» **EXERCISE PROMPT**
Line by line, copy the material below exactly.
=-=-=-=-=
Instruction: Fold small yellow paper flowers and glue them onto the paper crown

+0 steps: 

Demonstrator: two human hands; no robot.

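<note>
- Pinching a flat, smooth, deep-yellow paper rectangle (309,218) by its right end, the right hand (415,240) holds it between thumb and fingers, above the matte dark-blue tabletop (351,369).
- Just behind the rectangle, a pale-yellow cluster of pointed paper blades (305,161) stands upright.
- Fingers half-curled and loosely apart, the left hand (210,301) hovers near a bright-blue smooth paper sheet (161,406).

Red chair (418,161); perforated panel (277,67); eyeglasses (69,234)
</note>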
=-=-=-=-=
» **TASK OUTPUT**
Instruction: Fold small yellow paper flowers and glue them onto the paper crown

+0 steps: 

Demonstrator: two human hands; no robot.

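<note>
- Pinching a flat, smooth, deep-yellow paper rectangle (309,218) by its right end, the right hand (415,240) holds it between thumb and fingers, above the matte dark-blue tabletop (351,369).
- Just behind the rectangle, a pale-yellow cluster of pointed paper blades (305,161) stands upright.
- Fingers half-curled and loosely apart, the left hand (210,301) hovers near a bright-blue smooth paper sheet (161,406).

Red chair (418,161); perforated panel (277,67); eyeglasses (69,234)
</note>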

The exercise contains no remaining tasks.